▶ _Directions_: Which lines below contain "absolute"? Copy every one of them.
*** Opening Given material ***
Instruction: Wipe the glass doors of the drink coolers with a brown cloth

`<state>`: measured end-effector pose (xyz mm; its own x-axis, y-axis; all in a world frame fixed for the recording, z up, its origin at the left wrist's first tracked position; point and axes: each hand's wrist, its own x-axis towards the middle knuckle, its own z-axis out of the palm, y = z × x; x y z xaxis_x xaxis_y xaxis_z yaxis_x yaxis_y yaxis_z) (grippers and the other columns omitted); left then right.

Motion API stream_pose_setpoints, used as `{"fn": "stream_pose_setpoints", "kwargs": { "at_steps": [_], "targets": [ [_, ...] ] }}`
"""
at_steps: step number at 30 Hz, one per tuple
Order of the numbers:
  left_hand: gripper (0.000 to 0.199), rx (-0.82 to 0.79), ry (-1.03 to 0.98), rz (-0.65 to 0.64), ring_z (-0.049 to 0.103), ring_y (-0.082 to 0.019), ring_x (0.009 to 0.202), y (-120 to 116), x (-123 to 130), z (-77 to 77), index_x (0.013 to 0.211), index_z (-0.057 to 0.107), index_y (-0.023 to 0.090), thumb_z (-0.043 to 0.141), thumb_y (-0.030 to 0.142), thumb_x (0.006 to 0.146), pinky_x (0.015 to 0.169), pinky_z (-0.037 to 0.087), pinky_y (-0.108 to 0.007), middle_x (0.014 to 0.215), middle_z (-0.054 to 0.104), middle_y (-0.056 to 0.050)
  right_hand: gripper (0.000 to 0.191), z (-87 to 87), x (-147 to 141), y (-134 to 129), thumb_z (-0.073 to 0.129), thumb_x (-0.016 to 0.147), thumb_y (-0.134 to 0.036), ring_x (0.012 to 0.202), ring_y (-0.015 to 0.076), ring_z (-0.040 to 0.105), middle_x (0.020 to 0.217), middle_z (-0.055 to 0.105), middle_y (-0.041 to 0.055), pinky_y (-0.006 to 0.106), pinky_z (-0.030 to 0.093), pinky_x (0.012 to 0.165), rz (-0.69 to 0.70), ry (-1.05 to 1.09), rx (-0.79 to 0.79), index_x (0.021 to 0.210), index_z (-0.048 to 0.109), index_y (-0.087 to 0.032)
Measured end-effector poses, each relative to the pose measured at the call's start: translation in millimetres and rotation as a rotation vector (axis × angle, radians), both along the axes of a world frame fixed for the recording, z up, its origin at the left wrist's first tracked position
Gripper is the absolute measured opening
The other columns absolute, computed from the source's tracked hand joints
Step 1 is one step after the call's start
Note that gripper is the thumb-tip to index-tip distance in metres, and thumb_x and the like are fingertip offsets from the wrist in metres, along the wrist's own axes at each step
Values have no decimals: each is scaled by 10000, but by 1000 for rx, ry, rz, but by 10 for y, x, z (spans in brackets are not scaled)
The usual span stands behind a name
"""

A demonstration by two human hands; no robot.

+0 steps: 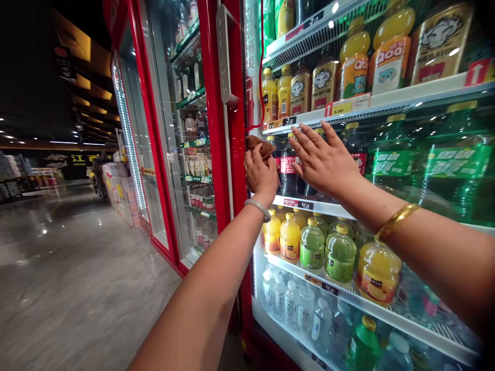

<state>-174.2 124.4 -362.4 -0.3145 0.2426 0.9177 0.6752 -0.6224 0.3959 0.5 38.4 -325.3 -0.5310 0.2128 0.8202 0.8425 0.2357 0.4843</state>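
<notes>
Left hand [262, 174] over brown cloth [258, 145]

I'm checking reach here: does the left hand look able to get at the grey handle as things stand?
Probably yes: the grey handle is above and to the left of the left hand, and nothing visible blocks the way. The brown cloth it holds could hamper a grip, though.
</notes>
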Motion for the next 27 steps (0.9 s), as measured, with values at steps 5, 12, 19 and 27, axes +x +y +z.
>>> {"fn": "stream_pose_setpoints", "kwargs": {
  "at_steps": [5,12,19,27],
  "targets": [
    [505,102,248,-19,357,-276,1621,-141,218,-406,1486,545,242,588,331,991,1340,308,-489,1649,498,-143,726,6,-4,-15,289,1044,-452,1671,258,138,1770,186,71,579,22,1383,-22,13,-34,1699,208,-152],
    [505,16,257,0,342,-260,1630,-83,2,-245,1501,522,229,573,275,1000,1338,312,-478,1687,452,-150,664,19,-29,-95,289,1080,-404,1672,281,118,1764,189,142,564,-12,1385,-2,8,-70,1664,310,-91],
    [468,52,201,-33,374,-292,1612,-321,358,-686,1436,583,196,562,443,1040,1332,312,-515,1664,470,-190,612,38,-22,-95,245,1073,-294,1666,255,122,1753,218,127,576,22,1390,-21,12,-95,1639,343,-85],
    [547,52,53,-115,211,-218,1677,-287,313,108,1609,416,224,460,271,1065,1365,272,-460,1793,258,-101,620,42,-26,-80,216,1080,-314,1666,247,124,1757,222,109,553,1,1394,-1,34,-108,1650,348,-113]
  ]
}}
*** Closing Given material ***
▶ _Solution to the exercise_:
Gripper is the absolute measured opening
The other columns absolute, computed from the source's tracked hand joints

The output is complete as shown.